### The problem
Every line below between the one holding "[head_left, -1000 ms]" and the one holding "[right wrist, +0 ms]", inclusive, should be copied exactly, and no other line.

### Recorded data
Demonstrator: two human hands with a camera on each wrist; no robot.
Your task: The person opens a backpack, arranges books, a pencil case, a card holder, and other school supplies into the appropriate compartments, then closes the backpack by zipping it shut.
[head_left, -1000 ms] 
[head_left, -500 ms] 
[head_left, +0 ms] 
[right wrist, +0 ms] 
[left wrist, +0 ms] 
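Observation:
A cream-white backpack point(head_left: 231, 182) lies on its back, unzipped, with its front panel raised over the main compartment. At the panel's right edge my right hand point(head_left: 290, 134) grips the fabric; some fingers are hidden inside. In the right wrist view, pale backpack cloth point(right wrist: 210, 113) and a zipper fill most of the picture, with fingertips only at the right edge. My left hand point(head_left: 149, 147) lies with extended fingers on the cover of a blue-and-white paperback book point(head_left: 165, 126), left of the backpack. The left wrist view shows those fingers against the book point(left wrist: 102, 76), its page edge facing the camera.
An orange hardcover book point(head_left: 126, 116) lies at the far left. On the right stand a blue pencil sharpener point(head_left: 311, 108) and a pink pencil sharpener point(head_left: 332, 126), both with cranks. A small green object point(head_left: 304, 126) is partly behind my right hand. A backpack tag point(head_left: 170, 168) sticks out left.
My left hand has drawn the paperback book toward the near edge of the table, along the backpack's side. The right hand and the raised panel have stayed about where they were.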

### Answer for the task
[head_left, -1000 ms] 
[head_left, -500 ms] 
[head_left, +0 ms] 
[right wrist, +0 ms] 

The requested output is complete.